Я вот сижу под столом в гостиной, слушаю это всё (на этот раз Орден думает у нас дома), и мне смешно.
Ага. А серые достаются провинившимся подопечным. Люди, всё просто! Волдеморт не может определиться с цветовой гаммой!
— Во! Мо! Мо!
Упс. Я это вслух сказал.
Сверху сразу же становится тихо. Скатерть ползёт вверх, и я честными глазами смотрю на папу.
— Гарри.
— Га?..
— Ты опять прячешься под столом? Ты же должен спать!
Ну да, должен. Просто мама уснула, мне стало скучно, и я незаметно пробрался сюда.
— Иди‑ка сюда!
Папа вытягивает меня из моего укрытия. Все смеются.
— Пойдём, я отнесу тебя в кроватку, — говорит папа, и я начинаю брыкаться.
Не хочу я ни в какую кроватку! Почему чуть что, так сразу в кроватку?! Это что – наказание такое?!

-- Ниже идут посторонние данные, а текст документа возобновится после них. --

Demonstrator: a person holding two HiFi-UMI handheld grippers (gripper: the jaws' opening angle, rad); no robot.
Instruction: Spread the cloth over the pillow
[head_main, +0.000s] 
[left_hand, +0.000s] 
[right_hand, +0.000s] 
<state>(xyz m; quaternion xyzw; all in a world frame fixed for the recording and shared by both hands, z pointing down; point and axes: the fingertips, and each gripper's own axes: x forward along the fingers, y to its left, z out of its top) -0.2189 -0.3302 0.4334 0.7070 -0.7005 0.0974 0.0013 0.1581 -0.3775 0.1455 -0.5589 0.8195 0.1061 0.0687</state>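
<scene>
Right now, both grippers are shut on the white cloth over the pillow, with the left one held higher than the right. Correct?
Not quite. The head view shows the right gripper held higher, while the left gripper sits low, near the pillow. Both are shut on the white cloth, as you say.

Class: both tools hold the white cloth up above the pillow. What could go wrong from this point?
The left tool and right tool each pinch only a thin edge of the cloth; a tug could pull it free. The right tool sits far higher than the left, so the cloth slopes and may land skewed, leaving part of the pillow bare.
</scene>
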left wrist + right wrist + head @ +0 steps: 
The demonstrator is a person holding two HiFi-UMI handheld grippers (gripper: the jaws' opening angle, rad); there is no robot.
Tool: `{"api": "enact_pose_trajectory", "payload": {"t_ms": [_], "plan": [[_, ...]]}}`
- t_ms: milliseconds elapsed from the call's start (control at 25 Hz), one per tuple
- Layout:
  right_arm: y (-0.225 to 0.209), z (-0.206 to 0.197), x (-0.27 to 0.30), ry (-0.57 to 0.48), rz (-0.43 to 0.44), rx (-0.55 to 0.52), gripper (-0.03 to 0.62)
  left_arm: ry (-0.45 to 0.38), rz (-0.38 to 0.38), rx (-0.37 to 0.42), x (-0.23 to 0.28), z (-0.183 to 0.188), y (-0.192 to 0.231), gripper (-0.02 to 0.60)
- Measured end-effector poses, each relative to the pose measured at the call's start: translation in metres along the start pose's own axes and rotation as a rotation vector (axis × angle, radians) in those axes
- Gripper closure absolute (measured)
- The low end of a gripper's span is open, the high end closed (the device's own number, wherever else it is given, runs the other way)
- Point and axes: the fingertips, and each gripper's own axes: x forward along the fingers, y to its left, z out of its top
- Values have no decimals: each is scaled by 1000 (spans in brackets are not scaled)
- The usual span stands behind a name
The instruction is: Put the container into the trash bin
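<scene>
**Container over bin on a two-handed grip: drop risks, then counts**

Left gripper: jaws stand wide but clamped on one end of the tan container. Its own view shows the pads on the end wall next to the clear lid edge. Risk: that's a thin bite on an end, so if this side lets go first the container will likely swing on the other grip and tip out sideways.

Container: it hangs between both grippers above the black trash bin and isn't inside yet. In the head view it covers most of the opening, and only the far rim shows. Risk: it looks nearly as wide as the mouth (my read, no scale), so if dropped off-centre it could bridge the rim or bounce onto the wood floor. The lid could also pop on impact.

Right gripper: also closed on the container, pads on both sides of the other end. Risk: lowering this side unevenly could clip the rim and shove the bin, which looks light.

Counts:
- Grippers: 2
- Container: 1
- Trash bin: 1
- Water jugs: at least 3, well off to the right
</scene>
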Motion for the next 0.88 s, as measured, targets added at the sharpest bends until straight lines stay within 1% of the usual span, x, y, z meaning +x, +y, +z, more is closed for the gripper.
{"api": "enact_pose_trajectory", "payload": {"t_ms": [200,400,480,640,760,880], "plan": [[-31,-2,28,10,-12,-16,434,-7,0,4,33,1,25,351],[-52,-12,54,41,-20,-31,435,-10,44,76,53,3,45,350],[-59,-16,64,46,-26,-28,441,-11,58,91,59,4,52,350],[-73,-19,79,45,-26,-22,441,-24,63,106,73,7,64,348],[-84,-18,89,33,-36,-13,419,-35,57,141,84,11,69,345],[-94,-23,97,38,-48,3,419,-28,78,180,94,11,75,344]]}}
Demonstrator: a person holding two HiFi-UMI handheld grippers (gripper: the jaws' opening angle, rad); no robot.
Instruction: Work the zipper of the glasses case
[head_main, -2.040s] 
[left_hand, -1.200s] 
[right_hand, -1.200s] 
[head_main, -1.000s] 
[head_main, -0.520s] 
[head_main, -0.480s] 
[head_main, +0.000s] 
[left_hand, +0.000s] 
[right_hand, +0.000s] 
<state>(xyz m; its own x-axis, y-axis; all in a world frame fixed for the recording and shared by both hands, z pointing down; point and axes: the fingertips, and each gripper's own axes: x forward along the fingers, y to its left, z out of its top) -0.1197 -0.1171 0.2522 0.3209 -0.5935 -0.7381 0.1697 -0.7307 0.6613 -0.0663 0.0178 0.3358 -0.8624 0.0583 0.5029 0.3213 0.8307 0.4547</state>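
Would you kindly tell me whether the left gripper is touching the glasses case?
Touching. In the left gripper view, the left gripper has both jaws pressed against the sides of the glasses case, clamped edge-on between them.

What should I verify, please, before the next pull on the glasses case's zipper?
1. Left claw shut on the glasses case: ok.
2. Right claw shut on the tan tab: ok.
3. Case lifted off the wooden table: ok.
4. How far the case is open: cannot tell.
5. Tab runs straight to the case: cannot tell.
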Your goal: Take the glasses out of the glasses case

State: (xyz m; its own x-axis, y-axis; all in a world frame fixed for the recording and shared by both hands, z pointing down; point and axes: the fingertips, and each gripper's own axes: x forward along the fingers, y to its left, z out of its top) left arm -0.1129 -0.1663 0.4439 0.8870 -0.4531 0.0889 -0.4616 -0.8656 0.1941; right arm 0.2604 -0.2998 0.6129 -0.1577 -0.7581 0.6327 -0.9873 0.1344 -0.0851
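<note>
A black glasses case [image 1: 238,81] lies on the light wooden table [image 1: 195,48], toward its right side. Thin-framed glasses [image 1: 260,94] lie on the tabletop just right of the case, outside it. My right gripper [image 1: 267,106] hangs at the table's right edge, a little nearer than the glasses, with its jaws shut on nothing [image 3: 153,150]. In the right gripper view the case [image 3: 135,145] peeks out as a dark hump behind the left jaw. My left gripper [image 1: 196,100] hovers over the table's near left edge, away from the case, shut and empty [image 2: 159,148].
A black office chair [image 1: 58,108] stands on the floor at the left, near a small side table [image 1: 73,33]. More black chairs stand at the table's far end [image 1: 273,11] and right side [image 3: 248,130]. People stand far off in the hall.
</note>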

Я понимаю, что если хочу остаться, должен совершить сейчас какой‑нибудь подвиг. Я набираю в лёгкие побольше воздуха, зажмуриваю глаза. Ну, же! У меня должно получиться!
— Па! Па!
— Что? – папа останавливается.
— Он сказал: «папа»! – объявляет Сириус.
Я закрепляю эффект.
— Па–па! Па–па! Па! Па! Па!
— Мой сын сказал: «папа»! Нет, вы слышали? Гарри сказал: «папа»!
И тут я конечно же остаюсь. Все умиляются и тают, папа рад до безумия. Я сижу с важным видом у него на коленях обсасываю печеньку и время от времени подливаю масла в огонь:
— Па–па!
~*~*~*~*~
После первого слова стало как‑то полегче. Чтобы не обижать маму я, конечно же, стал учиться говорить и: «мама». Но тут главное вовремя сделать паузу, а то получается какое‑то: «мамамамама!» сплошным потоком. Ещё я научился говорить «не–не–не», когда мне что‑то не нравится. А то обычно родители делают вид, что не замечают моих протестов, а вот теперь не отвертятся. Впрочем, я бы не сказал, что после этого они стали чаще прислушиваться к моему мнению.
Часто к нам приходит Дамблдор. Он приносит мне конфеты, но мама не разрешает их есть. Зато сегодня, когда он пришёл, мама не успела всё проконтролировать и теперь у меня есть шоколадная лягушка. Я сижу у него на коленях, шоколад тает, пачкая мои руки, щеки и белоснежную бороду директора.
— Дяба! – говорю я. Он смеётся. Знает, что это я его так называю. Довольный собой я повторяю снова и снова:
— Дяба, Дяба, Дяба!
А вечером мама говорит папе:
— Странно, почему Гарри так называет директора? Как будто хочет сказать «Дамблдор». Где он мог это услышать? Мы обычно называем его просто директор или профессор.
Ну да, тут неувязочка вышла.
А вообще так часто бывает. Папа показывает мне игрушечного щенка, и я хочу сказать: «собака» или «щенок». А оказывается, от меня ждут, что я скажу «гав–гав». Странные они. У меня совсем не получается произносить шипящие и свистящие звуки, а еще «р» и «л». Но с щенком мне помог Сириус, и я сделал вид, будто это он меня научил. Говорю: «Бодя!». Это значит — Бродяга.
Мама сердится:
— Сириус, не надо его так учить! Он будет считать, что так все собаки называются!
— Не–не–не! – опровергаю я. Тычу пальцем в Сириуса: — Бодя!
Сириус смеется, а потом превращается в собаку. Я тоже смеюсь и вижу, что мама уже не сердится, а улыбается, глядя на нас.
Однажды я ради шутки показал пальцем на игрушечного оленя и сказал: «папа». Родители смеялись как ненормальные. Мама ничего не заподозрила, потому что накануне папа развлекал меня тем, что показывал своего Патронуса.
Я люблю, когда приходит Ремус. Он всегда держит меня на руках, и рассказывает маме с папой разные интересные вещи. У меня не получается сказать «Луни» и приходится называть его «Уни». Мама почему‑то тоже теперь так говорит.
— Уни, ты же поужинаешь с нами?
Или говорит папе:
— Уни, не сможет сегодня прийти, милый! Ты же помнишь, какое уже число?
Вот зачем она так? У меня‑то просто проблемы с дикцией.
С четвертым Мародёром сложнее. Я уже весь изнамекался.
— Это Питер, Гарри! Скажи: «Пит», — упрашивает меня Сириус.